▶ _Exercise goal_:
Locate every line below that contains the word "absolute" and copy it.

▶ _Data provided_:

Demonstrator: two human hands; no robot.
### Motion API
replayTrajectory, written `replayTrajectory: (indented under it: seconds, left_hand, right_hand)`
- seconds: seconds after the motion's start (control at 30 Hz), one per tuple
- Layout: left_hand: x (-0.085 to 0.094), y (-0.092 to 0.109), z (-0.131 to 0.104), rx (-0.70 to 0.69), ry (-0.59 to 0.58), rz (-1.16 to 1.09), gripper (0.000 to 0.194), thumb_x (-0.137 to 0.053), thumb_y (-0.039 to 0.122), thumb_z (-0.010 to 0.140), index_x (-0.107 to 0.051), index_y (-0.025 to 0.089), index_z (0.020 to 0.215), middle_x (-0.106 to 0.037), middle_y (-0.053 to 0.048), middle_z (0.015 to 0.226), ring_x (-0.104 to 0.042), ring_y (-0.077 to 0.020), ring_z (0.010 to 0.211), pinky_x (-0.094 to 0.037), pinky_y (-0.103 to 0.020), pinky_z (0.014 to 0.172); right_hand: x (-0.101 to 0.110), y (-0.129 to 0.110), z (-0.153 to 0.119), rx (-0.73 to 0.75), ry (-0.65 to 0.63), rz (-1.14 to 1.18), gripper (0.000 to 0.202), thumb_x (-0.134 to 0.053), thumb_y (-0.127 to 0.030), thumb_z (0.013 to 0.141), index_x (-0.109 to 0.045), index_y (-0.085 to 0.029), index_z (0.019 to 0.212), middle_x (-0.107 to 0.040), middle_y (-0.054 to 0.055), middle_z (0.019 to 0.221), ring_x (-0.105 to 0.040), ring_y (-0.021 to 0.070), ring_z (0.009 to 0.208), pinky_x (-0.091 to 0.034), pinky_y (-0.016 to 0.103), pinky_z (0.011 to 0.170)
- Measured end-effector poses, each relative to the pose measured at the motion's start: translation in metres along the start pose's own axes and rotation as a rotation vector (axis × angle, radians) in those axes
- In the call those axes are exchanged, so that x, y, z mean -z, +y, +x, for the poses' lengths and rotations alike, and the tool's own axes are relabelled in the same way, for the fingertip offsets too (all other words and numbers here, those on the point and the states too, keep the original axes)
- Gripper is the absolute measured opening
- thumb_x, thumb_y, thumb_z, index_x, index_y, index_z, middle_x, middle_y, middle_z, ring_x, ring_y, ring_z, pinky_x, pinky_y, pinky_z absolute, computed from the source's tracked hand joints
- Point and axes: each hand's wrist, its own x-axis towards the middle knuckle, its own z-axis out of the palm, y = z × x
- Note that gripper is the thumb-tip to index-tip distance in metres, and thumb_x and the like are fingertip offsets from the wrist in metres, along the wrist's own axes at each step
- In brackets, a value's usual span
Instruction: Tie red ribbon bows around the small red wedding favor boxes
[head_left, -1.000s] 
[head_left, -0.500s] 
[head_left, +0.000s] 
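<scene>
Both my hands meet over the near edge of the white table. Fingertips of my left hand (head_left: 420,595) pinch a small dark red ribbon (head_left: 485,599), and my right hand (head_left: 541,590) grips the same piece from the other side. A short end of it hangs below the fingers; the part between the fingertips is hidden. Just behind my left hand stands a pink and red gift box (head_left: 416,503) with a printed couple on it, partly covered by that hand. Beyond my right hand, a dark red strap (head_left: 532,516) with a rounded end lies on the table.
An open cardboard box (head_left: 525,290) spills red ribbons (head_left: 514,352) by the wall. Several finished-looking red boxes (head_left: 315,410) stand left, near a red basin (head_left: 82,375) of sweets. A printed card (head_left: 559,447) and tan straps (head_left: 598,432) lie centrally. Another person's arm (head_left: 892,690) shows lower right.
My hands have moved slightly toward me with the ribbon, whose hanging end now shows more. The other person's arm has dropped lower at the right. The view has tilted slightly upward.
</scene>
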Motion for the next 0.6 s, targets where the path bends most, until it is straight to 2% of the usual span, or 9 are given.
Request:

▶ _Solution to the problem_:
- Gripper is the absolute measured opening
- thumb_x, thumb_y, thumb_z, index_x, index_y, index_z, middle_x, middle_y, middle_z, ring_x, ring_y, ring_z, pinky_x, pinky_y, pinky_z absolute, computed from the source's tracked hand joints

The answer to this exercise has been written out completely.